Внезапно она бледнеет до синевы.
Бабы крепятся изо всех сил, глядя на Алену. Она опустила густые ресницы, из-под век катятся редкие слезы, сомкнутый рот женщины безмолвно кричит о скрытой муке много страдавшего человека.
Первая не выдерживает старуха Костина. Всплеснув руками, она валится в снег, кланяется убиенным:
— Сиротиночки горькие! Ох, сыночки вы мои родимые…
Рана матери, недавно потерявшей двух сынов-погодков, навсегда останется открытой. Старушка безутешно плачет о чужих детях, погубленных той же слепой, бесстыдной силой, которая погубила ее родных детей. Не сдерживаясь более, плачут и остальные женщины. Только бабка Палага не плачет. Что шепчут черствые от стужи, бурые губы? Молитву? Проклятия?..
Глава шестая
В лучшем темнореченском доме, в столовой, освещенной висячей лампой, покоящейся в бронзовом ажурном абажуре, за столом, уставленным закусками и винами, сидели два американских офицера.

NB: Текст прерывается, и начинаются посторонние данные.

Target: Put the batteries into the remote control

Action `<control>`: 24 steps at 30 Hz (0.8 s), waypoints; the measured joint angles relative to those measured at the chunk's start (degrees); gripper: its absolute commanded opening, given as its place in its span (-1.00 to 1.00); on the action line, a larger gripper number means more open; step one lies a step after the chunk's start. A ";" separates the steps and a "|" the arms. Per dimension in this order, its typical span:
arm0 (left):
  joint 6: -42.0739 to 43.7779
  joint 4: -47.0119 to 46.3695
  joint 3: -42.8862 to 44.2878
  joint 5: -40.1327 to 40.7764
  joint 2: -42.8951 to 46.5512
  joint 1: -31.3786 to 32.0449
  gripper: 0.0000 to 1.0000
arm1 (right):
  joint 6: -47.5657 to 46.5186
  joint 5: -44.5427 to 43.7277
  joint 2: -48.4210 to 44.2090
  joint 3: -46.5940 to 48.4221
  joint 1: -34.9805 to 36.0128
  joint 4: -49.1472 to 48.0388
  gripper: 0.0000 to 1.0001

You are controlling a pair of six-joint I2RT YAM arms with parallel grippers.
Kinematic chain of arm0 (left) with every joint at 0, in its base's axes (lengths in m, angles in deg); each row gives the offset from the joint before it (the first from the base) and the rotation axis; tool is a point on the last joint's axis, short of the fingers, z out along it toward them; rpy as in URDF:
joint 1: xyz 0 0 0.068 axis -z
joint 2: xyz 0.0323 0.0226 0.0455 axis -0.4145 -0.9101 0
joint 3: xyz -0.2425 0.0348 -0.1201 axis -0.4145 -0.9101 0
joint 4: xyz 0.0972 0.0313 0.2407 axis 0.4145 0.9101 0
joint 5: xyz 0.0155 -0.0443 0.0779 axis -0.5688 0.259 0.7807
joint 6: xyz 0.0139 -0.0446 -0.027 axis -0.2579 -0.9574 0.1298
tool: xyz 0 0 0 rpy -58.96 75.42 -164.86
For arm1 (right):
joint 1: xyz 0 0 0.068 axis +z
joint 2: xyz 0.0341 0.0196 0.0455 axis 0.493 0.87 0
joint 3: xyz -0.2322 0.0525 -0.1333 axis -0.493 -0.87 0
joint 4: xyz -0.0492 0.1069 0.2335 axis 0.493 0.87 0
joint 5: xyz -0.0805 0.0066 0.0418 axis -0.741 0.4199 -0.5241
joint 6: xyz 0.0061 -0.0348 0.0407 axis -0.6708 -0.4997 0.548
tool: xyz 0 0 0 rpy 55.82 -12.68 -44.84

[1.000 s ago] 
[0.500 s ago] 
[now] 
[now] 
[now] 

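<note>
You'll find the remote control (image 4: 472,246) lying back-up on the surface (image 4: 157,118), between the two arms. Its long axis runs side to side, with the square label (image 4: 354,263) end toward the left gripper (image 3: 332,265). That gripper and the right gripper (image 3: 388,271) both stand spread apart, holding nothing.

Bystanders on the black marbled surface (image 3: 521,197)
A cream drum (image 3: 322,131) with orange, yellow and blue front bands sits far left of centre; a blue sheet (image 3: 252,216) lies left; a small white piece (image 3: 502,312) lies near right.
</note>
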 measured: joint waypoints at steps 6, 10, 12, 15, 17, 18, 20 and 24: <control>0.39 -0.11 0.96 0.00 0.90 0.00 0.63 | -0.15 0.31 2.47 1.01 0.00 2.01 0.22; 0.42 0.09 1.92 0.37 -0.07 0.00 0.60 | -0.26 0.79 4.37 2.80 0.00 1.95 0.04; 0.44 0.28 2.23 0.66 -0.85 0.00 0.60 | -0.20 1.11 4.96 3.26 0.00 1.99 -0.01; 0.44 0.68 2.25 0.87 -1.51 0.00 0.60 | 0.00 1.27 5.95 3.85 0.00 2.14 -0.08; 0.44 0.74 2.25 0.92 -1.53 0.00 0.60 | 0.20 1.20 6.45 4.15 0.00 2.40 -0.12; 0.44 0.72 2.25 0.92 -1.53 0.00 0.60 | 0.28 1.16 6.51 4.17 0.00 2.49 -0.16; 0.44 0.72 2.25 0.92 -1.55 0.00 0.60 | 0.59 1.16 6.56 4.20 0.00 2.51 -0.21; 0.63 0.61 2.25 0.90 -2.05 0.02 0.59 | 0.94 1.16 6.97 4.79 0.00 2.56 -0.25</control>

Домовитый хозяин дядя Петя предлагал гостям ром, водку, шустовский коньяк, просил закусить свежей зернистой осетровой икрой «собственного засола».
Гости вольготно расселись на стульях и, положив на крашеные табуреты ноги в белых фетровых сапогах, обшитых блестящей, добротной кожей на носках и запятниках, наслаждались покоем и яствами.
Американцы — подполковник Линдей и офицер Бидуэлл — сообщили дяде Пете, что их воинская часть временно, о, конечно, временно, пока не прекратятся беспорядки, вызываемые нелепыми и нереальными призывами большевиков к восстановлению Совдепов, обосновывается в казармах, расположенных вблизи от Темной речки. И Линдей и Бидуэлл хорошо владели русским языком. «По долгу службы», — скромно признался Бидуэлл. «По зову сердца: люблю русских…» — присовокупил скромно Линдей.
— Итак, мы будем с вами близкими и, я надеюсь, добрыми соседями, мистер дядя Петя, — почти ворковал, ласково улыбаясь, изрядно осоловевший подполковник Линдей, пожилой цветущий человек с коренастым, почти квадратным туловищем.
Его соратник, рослый молодой офицер Бидуэлл, с явной опаской поглядывал на подполковника, на его мускулистое тело боксера. «Хлещет рюмку за рюмкой. Еще опьянеет, наделает дел: во хмелю его тянет на драку».
— Душистый ром в смеси с коньяком и божественной русской водкой — какой это очаровательный букет! — сладостно ворковал Линдей и подливал в стопку то из графина, то из бутылей, которые стояли на маленьком столике, вплотную придвинутом к обеденному столу. Короткопалая кисть нежно обняла стопку и молниеносно выплеснула смесь в широко открытый рот. Блеснули на миг зубы, щелкнула тяжелая челюсть, и Линдей медленно прикрыл глаза. — Коктейль. Какое блаженство так отдохнуть! Мирный домашний очаг. Словно нет войны и суровой доли солдата… — И, вновь сверкнув прочными, без зазубринки, зубами, подполковник добавил, что он решил переночевать здесь, в этом гостеприимном, уютном доме.
— У вас, как я заметил, чудесная ферма. Замечательный бык-производитель. Я в этих делах разбираюсь: мои родители — потомственные владельцы бойни в Чикаго. Да, ваш дом по удобствам не уступает фешенебельному городскому: блеск и чистота кругом. Пять комнат, приятная меблировка, крашеные полы, ковры, диваны, со вкусом подобранные китайские, японские безделушки. Вы бывали там?